So how is semantic profiling different?

The first difference is that semantic profiling is more rigorous. We will get into exactly why this is in the section on how to do semantic profiling but the primary difference is that with data profiling you can search for and catalog as many anomalies as you like. After you’ve found and investigated five strange circumstances in a database you can stop. It is primarily an aid to doing other things and as such you can take it as far as you want. With semantic profiling, once you select a domain of study you are pretty much committed to take it “to ground.” The second main difference is that the results are reusable. Once you’ve done a semantic profile on one system, if you do a profile on another system the results of the first system will be available and can be combined with those from the second system. This is extremely useful in environments where you are attempting to draw information from multiple sources to pull into one definitive source; whether that is for data warehousing or EII (Enterprise Information Integration). And finally the semantic profiling approach sets up a series of testable hypotheses that can be used to monitor a system as it continues in production, to detect semantic drift.

What you’ll need

For this exercise you will need the following materials:

  • A database to be studied, with live or nearly live data. You can’t do this exercise with developer-created test data.
  • Data profiling software. Any of the major vendors’ products will be suitable for this. It is possible for you to roll your own, although this can be a pretty time consuming exercise.
  • A binding to your database available to the data profiling software. If your database is in a traditional relational form with an ODBC or JDBC access capability then that’s all you need. If your data is in some more exotic format you will need an adapter.
  • Meta-data. You will need access to as much as you can find about the official meta-data for the fields under study. This may be in a data dictionary, it may be in a repository, it may be in the copy books; you may have to search around a bit for it.
  • An ontology editor. You will be constructing an ontology based on what you find in the actual data. There are a number of good ontology editors; however, for our purposes Protégé from Stanford, a freeware version, should be adequate for most versions.
  • An inferencing engine. While there are many proprietary inferencing engines, we strongly advocate adopting one based on the recent standards RDF and OWL. There are open and freeware versions, such as open RDF or Kowari.
  • A core ontology. The final ingredient is a starting point ontology that you will use to define concepts as you uncover them in your database. For some applications this may be an industry reference data model such as HL7 for health care. However, we are advocating the use of what we call the semantic primes as the initial starting point. We’ll cover the semantic primes in another white paper or perhaps in a book. However, they are a relatively small number of primitive concepts that are very useful in clarifying your thinking regarding other concepts.

How to proceed

Overall, this process is one of forming and testing hypotheses about the semantics of the information in the extant database.

The hypotheses being formed concern both the fidelity and the precision of the definition of the items as well as uncovering and defining the many hidden subtypes that lurk in any given system.

This business of “running to ground” means that we will continue the process until every data item is unambiguously defined and all variations and subtypes have been identified and also unambiguously defined.

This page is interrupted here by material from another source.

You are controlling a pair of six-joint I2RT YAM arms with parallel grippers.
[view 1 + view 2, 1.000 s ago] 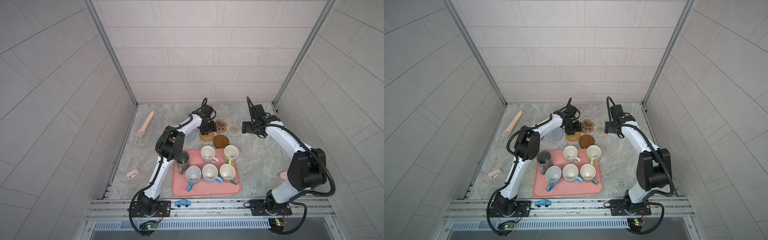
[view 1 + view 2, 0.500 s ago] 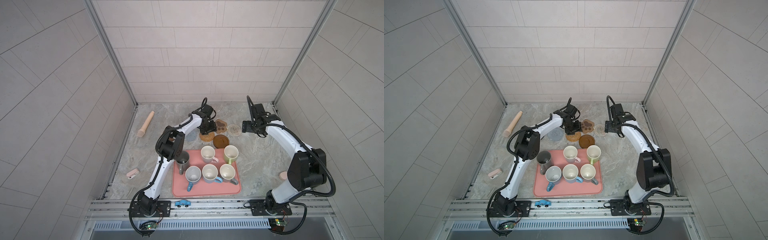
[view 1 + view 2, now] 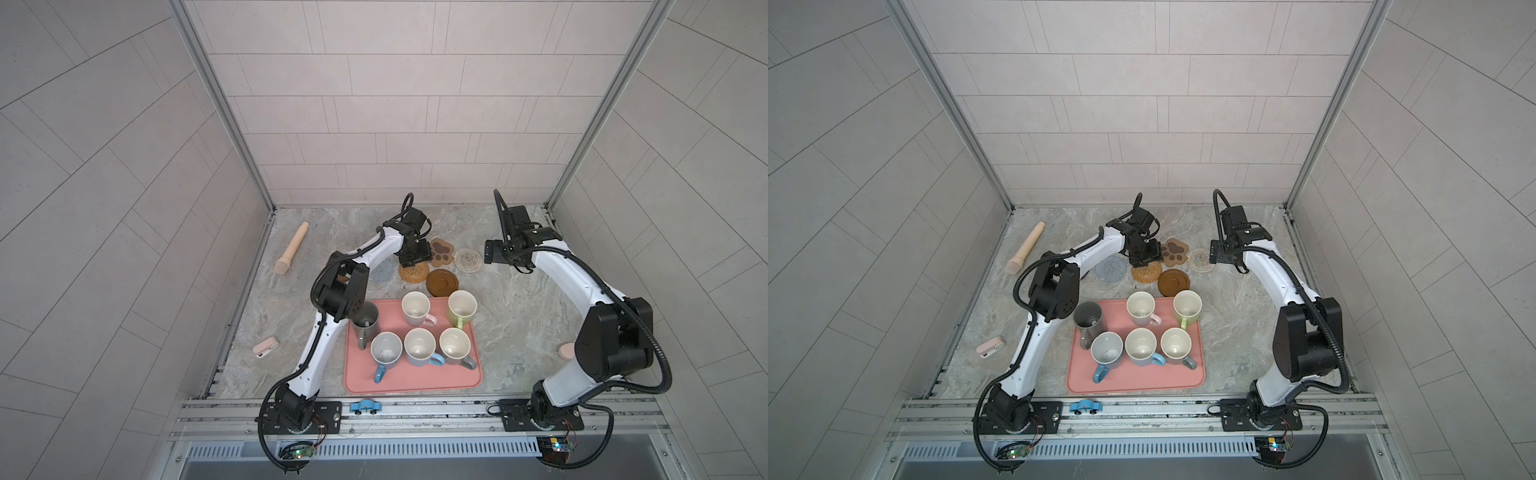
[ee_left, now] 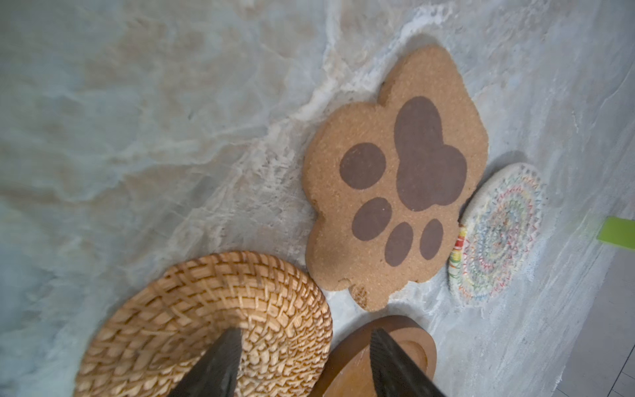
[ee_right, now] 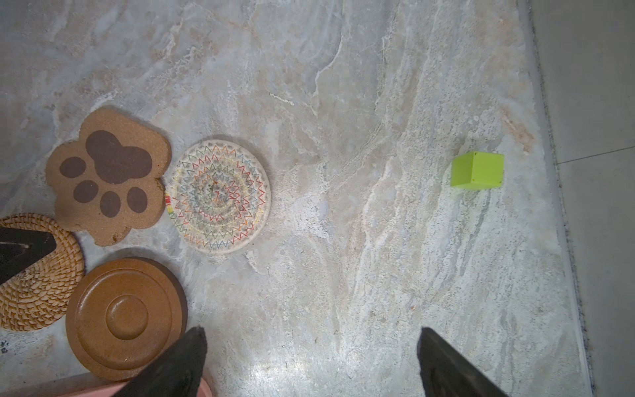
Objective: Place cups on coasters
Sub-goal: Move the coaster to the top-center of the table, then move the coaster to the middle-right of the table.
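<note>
Inspection, read across from the pink tray (image 3: pixel 415 384).

**Left of the tray:** a wooden roller (image 3: pixel 291 248) is lying well beyond the far left corner. A small pink device (image 3: pixel 265 346) is lying off the left edge.

**On the tray:** all six cups are standing upright, none on a coaster.
- The tall dark grey mug (image 3: pixel 368 318) is occupying the far left corner.
- The pale grey mug with the blue handle (image 3: pixel 386 348), the light blue mug (image 3: pixel 419 344) and the grey mug (image 3: pixel 455 343) are lining the near half.
- The pink mug (image 3: pixel 415 308) and the green mug (image 3: pixel 462 305) are standing along the far edge.

**Beyond the tray's far edge:** the coasters are lying flat on the surface (image 3: pixel 519 299).
- The grey-blue crochet round (image 3: pixel 381 272) is partly hidden by the left arm.
- Next are the rattan round (image 3: pixel 414 274) and the brown wooden disc (image 3: pixel 441 282), the disc lying nearest the tray.
- Next are the paw-shaped mat (image 3: pixel 441 252) and the cream woven round (image 3: pixel 468 259), which are touching.

**Hands:**
- The left hand (image 4: pixel 305 331) is hanging over the rattan round with its fingers apart. One tip is over the rattan and the other over the wooden disc, and nothing is gripped.
- The right hand (image 5: pixel 309 330) is hovering beyond the far right corner over bare surface, spread wide and empty.

**Right of the tray:** a green cube (image 5: pixel 477 170) and a plain pink disc (image 3: pixel 566 351) are lying on the surface.
</note>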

The process begins with some fairly simple hypotheses about the data, hypotheses that can be gleaned directly from the meta-data. Let’s say we notice in the data dictionary that BB104 has a data type of date or even that it has a mask of MMDDYYYY. We hypothesize that it is a date and further, in our case, our semantic prime ontology forces us to select between a historical date or a planned date. We select historical. We add this assertion to our ontology. The assertion is that BB104 is of type historical date. We run the data profiling and find all kinds of stuff. We find that some of the “historical dates” are in the future. So, depending on the number of future dates and other contextual clues we may decide that either our initial assignment was incorrect and these actually represent planned dates, some of which are in the past because the plans were made in the past, or, in fact, that most of these dates are historical dates but there are some records in this database of a different type. Additionally, we find some of these dates are not dates at all. This begins an investigation to determine if there’s a systemic pattern to the dates that are not dates at all. In other words, is there a value in field BB101, BB102, or BB103 that correlates with the non-date values? And if so, does this create a different subtype of record where we don’t need a date?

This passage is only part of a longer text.